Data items

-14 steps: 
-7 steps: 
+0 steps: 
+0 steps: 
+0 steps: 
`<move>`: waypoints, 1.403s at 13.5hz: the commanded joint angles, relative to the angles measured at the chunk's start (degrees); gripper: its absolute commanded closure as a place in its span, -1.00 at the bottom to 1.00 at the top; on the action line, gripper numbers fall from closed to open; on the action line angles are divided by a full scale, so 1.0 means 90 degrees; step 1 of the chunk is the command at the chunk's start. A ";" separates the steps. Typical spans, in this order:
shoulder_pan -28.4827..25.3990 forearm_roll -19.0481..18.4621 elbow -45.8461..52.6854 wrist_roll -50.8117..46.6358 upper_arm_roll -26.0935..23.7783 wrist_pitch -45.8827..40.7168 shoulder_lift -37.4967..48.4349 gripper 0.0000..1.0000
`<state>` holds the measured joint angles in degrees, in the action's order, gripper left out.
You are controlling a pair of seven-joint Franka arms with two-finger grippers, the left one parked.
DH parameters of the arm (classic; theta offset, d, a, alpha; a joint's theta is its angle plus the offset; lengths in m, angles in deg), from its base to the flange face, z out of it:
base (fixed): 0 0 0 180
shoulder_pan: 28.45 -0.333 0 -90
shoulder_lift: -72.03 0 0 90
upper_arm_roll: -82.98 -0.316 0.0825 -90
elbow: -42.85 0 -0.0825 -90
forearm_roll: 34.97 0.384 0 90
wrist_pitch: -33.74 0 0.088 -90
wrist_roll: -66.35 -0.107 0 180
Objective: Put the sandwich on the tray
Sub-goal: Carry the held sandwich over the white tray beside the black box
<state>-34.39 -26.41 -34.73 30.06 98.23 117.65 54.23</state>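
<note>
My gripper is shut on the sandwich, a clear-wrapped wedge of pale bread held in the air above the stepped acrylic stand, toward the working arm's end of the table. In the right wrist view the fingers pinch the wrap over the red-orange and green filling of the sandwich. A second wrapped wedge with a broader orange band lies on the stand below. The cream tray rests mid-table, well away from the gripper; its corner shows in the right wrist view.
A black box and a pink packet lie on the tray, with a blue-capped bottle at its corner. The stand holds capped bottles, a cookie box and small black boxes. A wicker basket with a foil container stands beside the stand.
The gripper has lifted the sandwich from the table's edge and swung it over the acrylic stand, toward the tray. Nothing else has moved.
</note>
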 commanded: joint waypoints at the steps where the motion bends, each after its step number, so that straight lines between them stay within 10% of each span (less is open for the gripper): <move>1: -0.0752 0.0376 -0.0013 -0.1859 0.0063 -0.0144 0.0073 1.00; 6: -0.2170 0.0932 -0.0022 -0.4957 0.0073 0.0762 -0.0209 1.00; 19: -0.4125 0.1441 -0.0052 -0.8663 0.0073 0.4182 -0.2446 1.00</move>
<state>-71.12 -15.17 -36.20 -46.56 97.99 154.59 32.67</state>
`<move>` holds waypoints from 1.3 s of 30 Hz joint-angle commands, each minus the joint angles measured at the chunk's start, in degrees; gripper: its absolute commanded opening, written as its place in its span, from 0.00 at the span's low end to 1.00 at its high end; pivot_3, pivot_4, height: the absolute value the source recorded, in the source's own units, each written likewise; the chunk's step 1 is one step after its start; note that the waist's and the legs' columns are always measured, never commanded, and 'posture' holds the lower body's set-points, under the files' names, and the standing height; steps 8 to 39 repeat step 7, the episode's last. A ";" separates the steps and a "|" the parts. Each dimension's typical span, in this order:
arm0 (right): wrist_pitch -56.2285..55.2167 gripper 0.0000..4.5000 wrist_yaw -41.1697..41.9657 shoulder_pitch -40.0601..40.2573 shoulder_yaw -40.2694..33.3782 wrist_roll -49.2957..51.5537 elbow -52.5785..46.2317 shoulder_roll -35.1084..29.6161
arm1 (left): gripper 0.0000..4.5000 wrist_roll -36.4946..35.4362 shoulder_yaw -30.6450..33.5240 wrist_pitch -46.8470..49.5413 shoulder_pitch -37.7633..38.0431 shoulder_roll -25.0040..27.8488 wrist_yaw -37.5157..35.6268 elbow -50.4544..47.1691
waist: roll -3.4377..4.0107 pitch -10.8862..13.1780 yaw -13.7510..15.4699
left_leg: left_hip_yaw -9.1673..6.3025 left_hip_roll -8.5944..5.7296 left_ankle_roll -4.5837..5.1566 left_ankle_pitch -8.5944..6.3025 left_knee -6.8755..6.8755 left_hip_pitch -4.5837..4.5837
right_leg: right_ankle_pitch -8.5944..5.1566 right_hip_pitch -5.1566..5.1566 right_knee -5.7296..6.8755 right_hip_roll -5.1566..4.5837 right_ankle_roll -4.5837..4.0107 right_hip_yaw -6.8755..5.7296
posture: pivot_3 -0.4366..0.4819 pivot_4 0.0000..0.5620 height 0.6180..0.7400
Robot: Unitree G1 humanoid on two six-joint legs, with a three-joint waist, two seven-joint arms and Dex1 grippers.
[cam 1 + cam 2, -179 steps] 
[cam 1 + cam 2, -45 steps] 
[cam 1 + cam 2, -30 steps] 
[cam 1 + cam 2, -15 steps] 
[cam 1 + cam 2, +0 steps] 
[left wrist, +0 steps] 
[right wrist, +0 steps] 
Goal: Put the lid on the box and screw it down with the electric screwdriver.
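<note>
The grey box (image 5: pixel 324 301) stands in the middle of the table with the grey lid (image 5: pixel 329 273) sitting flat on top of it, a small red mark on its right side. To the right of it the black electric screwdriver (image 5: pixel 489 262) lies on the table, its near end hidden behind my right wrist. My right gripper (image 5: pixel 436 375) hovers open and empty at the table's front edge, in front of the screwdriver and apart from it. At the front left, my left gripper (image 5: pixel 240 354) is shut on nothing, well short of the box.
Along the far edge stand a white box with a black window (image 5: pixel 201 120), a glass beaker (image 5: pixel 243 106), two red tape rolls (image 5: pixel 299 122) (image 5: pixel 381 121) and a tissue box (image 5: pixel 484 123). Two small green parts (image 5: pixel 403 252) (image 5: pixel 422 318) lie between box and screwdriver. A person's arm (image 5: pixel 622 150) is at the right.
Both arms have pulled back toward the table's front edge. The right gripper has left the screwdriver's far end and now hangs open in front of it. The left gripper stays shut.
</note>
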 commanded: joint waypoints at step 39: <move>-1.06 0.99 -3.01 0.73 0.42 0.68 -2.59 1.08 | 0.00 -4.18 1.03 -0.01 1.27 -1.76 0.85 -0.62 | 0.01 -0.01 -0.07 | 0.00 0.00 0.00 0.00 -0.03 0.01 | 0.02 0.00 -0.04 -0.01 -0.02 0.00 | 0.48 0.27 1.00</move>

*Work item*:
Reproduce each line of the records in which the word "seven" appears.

*Answer to this task*:
You are controlling a pair of seven-joint Franka arms with two-finger grippers, the left one parked.
Robot: Unitree G1 humanoid on two six-joint legs, with a three-joint waist, two seven-joint arms and Dex1 grippers.

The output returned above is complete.